In Novello v. Jones, 31 L. & Eq. Rep. 280, a bond had been given on the continuance of an injunction, and the question arising as to its enforcement, Knight Bruce, L. J., said he would consider it unjust to the defendant “ to disregard or not give effect to the undertaking, which was the price of the continuation of the injunction.” And in the same case, Turner, L. J., expressed his views in these terms: “The plaintiff came upon a title at the time doubtful, there being conflicting decisions upon it by the superior courts of law, and therefore it was that in granting the injunction the court put the plaintiff on this undertaking;' and the result having ultimately turned out unfavorable to the plaintiff, it seems to follow that it is the duty of the court to carry the undertaking into effect.”
Thus the complainant was held on his bond, although there was no pretence of mala fides, his defeat being occasioned by the settlement against him of a doubtful question of law. Bonds having a similar scope are in frequent use on the equity side of several of the courts of this country, and I have failed to find any instance of an instrument of this kind being employed merely for the end of indemnifying the defendant against the evil consequences of the fraud or bad faith of the complainant.
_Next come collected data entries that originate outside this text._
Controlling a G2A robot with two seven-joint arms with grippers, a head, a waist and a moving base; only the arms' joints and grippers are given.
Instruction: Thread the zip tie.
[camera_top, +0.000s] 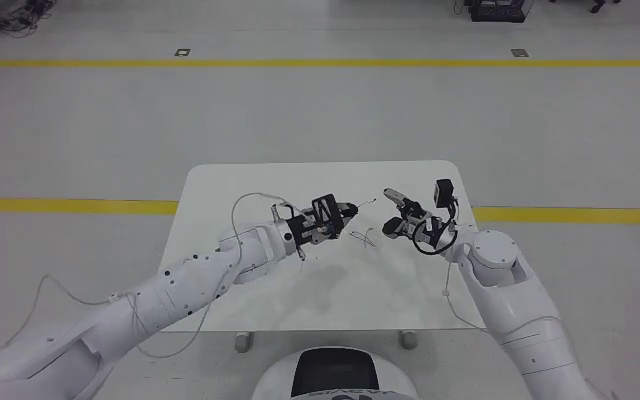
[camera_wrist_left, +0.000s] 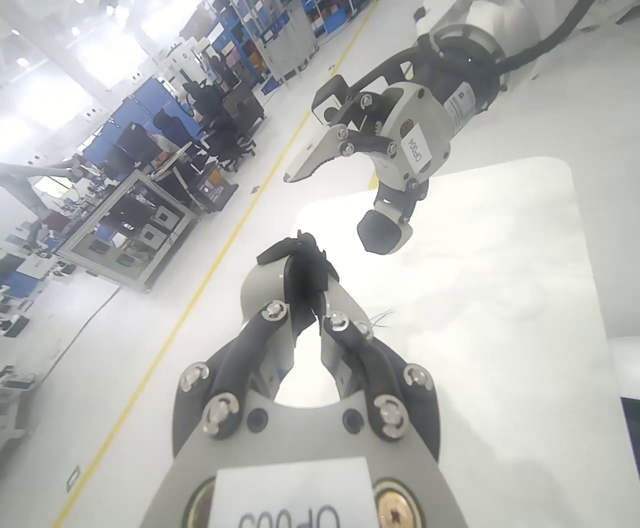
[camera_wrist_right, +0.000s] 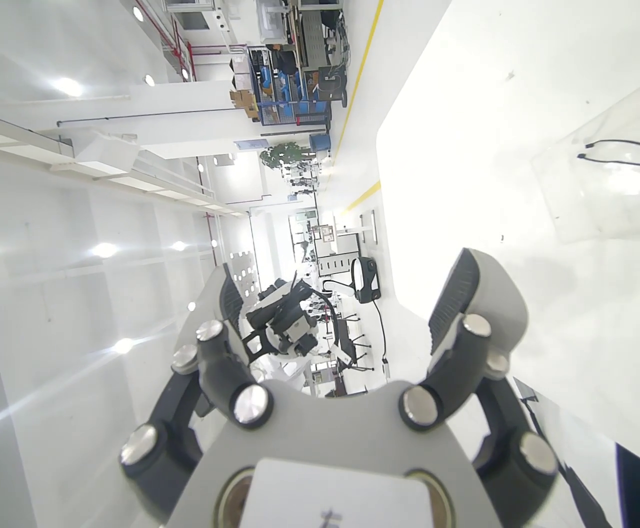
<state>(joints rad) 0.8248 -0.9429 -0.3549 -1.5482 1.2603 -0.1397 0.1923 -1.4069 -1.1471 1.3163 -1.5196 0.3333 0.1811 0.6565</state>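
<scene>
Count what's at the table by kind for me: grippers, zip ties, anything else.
Grippers: 2, the left gripper shut on a zip tie and the right gripper open
Black zip ties: 3, one held zip tie and two loose zip ties on the sheet
Clear sheet: 1
Total: 6

The left claw (camera_wrist_left: 306, 265) and right claw (camera_wrist_right: 350, 290) are matt grey metal with ribbed black pads (camera_wrist_right: 452, 295), the table (camera_top: 250, 190) smooth white.

Thin black zip tie (camera_wrist_left: 306, 246), pinched in left claw (camera_wrist_left: 300, 272), tips closed
</scene>
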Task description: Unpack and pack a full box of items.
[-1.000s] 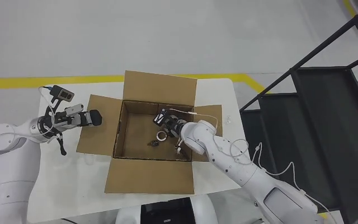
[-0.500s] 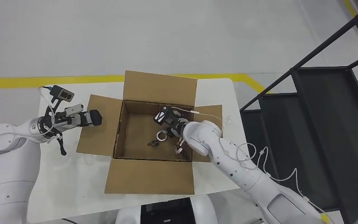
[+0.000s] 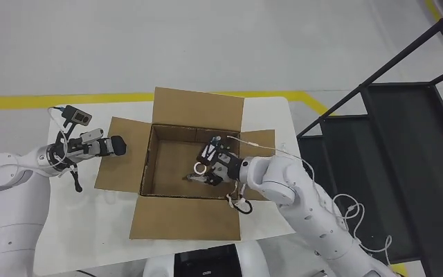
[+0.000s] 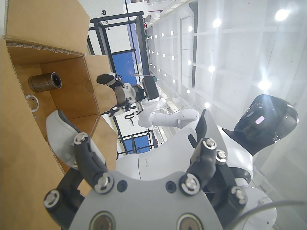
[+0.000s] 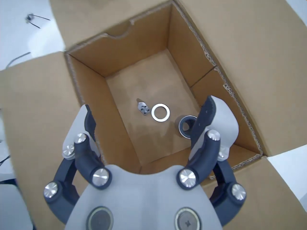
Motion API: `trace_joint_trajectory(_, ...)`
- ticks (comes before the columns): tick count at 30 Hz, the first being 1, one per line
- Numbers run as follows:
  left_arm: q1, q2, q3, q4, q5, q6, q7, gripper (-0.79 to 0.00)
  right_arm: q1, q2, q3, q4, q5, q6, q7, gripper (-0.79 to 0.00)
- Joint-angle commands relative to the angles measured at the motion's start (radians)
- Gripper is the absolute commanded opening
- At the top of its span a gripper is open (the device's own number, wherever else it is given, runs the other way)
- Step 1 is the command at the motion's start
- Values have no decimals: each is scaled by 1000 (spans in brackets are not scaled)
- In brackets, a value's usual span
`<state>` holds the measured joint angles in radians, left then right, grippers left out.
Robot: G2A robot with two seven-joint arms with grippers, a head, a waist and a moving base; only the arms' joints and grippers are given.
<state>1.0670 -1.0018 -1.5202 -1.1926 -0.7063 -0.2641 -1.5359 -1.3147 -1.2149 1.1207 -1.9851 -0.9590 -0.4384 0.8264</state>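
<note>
An open cardboard box (image 3: 197, 109) stands on the white table (image 3: 277, 114), all flaps folded out. On its floor lie a flat metal ring (image 5: 160, 112), a small metal block (image 5: 143, 108) and a dark cylindrical bearing (image 5: 185, 126). My right gripper (image 5: 153, 118) hangs open above the box's inside, over these parts and holding nothing; the top view has it near the box's right wall (image 3: 212, 172). My left gripper (image 4: 130, 130) is open and empty beside the box's left flap (image 3: 116, 146). From there the bearing (image 4: 44, 82) and ring (image 4: 32, 101) are visible.
A black metal stair frame (image 3: 394, 131) stands just right of the table. The box flaps (image 3: 183, 218) spread over much of the tabletop. Bare table lies left of the box, around the left arm (image 3: 76, 208).
The right gripper has drawn back and risen slightly inside the box, with its arm swinging outward to the right. The left arm has not moved.
</note>
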Motion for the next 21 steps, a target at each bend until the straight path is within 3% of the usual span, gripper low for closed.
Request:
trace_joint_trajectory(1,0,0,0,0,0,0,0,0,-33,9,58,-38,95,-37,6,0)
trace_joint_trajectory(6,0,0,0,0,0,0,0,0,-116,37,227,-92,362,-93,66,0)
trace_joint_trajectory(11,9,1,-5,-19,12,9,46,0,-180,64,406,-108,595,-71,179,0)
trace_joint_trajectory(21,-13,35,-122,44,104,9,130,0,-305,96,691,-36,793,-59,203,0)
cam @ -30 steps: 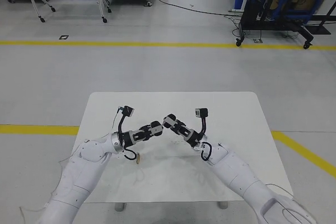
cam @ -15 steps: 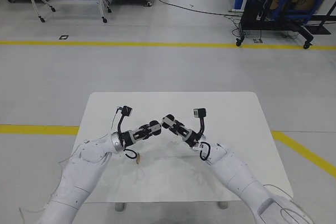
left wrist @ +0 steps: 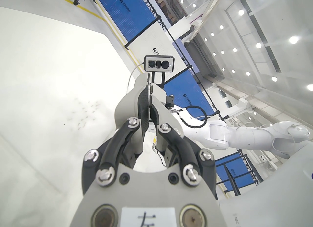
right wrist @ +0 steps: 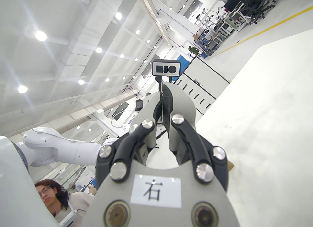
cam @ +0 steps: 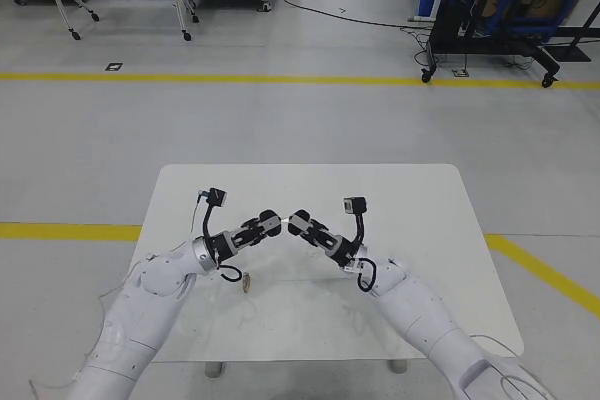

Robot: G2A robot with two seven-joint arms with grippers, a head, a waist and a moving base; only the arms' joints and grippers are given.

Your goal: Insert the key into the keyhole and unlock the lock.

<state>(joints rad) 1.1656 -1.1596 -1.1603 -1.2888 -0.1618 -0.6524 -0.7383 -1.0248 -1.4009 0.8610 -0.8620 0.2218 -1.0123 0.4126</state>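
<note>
Above the middle of the table (cam: 420,200), my left gripper (cam: 272,218) and right gripper (cam: 294,220) meet tip to tip, both jaws pinched narrow; I can't tell what, if anything, they grip. A small tan thing (cam: 246,285), possibly the lock, lies beside the left forearm.

White left arm (cam: 165,285) and white right arm (cam: 420,310) angle inward, with wrists raised. The grey-fingered, black-linked left gripper (cam: 270,218) and the matching right gripper (cam: 298,220) face each other nearly tip to tip. Each has its fingers pressed together.
</note>
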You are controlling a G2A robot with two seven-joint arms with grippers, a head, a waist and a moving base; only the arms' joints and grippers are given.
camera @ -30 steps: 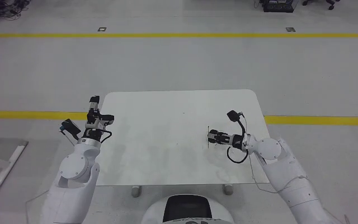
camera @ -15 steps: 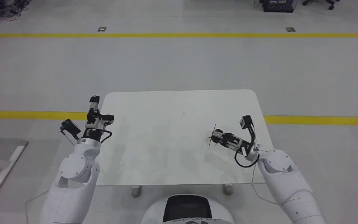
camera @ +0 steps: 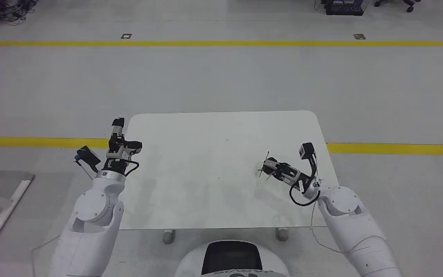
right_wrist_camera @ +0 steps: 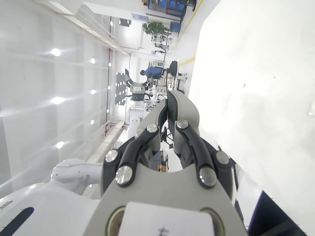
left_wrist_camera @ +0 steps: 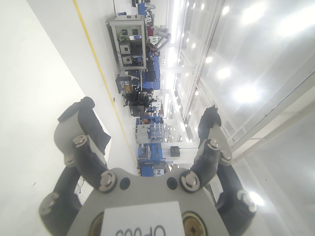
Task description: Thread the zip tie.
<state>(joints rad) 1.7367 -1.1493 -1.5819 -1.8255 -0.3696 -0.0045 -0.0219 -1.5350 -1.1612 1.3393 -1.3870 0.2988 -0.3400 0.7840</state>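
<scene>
Right hand (camera: 264, 167): held over the table (camera: 208, 138), close to its right edge, roughly midway between its near and far edges. The fingers are pressed together and clamped on the zip tie (camera: 266, 158). In my right wrist view the same hand (right_wrist_camera: 168, 99) shows the two pads meeting with the zip tie (right_wrist_camera: 167, 84) pinched between them. It is a thin black strip running straight out past the fingertips. In the top view the strip stands at a slight tilt, with one end poking out on the far side of the fingers and the other on the near side. Whether its lower end touches the table I cannot tell. The table (right_wrist_camera: 246, 50) alongside the hand is plain white with a few small dark specks.

Left hand (camera: 124, 137): at the table's left edge, toward the far corner. In my left wrist view this hand (left_wrist_camera: 147, 116) has its fingers (left_wrist_camera: 81, 119) spread wide, gripping nothing.

One yellow floor line (camera: 387, 148) shows on either side of the table. A second yellow line (camera: 221, 43) lies well beyond the table's far edge.
</scene>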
There is also another consideration of much weight tending in the same direction. These bonds are taken in our practice by force of the forty sixth rule of the Court of Chancery. This rule is of long standing, and is substantially a copy of [362]*362one of the rules of practice of the old court of equity of the State of New York, and the obligations given by force of this original rule have been repeatedly construed by the courts within whose jurisdiction it prevailed.
In such adjudications it does not appear to have occurred to the mind of any judge that a decision eventually made to the effect that the complainant was destitute of a title to the equitable relief to which the injunction was ancillary, did not work a forfeiture of the bond without any regard to the question whether the complainant in applying for the writ had acted with candor and fairness. There is quite a crowd of cases of this character which I will cite without other comment than the remark that they hold that, in the language of one of them, “ the object of the rule was to afford to the party enjoined full and ample security for all damages he might sustain by reason of the allowance of an injunction against him, without giving him an opportunity to be heard in opposition to such allowance.” Leavitt v. Dabney, 2 Sween. 617; Cayuga Bridge Co. v. Magee, 2 Paige 116; Sullivan v. Judah, 4 Paige 444; Carroll v. Sand, 10 Paige 298; Edwards v. Bodine, 11 Paige 223; Loveland v. Burnham, 1 Barb. Ch. 66; Lawton v. Green, 64 N. Y. 326.
This construction is, as I have already said, the only one that comports with the explicit terms of this class of instruments. Nor does it appear that any practical objection can be made against such exposition of them, for they are entirely under the control of the Chancellor until he issues his order to put them in suit. If the equity of any possible case should require such order to be withheld, it is within the discretion of the Chancellor to take such course. But when the suit is permitted, and it is brought, a court of law can look only to the language of the instrument, in order to ascertain its legal effect, and must put it in force according to its terms.
In the present case, the decision of the Chancellor, finding that the complainant had no title to the equitable relief prayed for, and dismissing the application for injunction, the bill operated as a forfeiture of the bond, in the absence of all [363]*363evidence showing that such decree was founded on some fact which did not exist when the restraining order was granted ; and the consequence is, that at the trial there should have been an assessment of damages founded on such forfeiture.
The judgment of the Supreme Court, I think, should be reversed.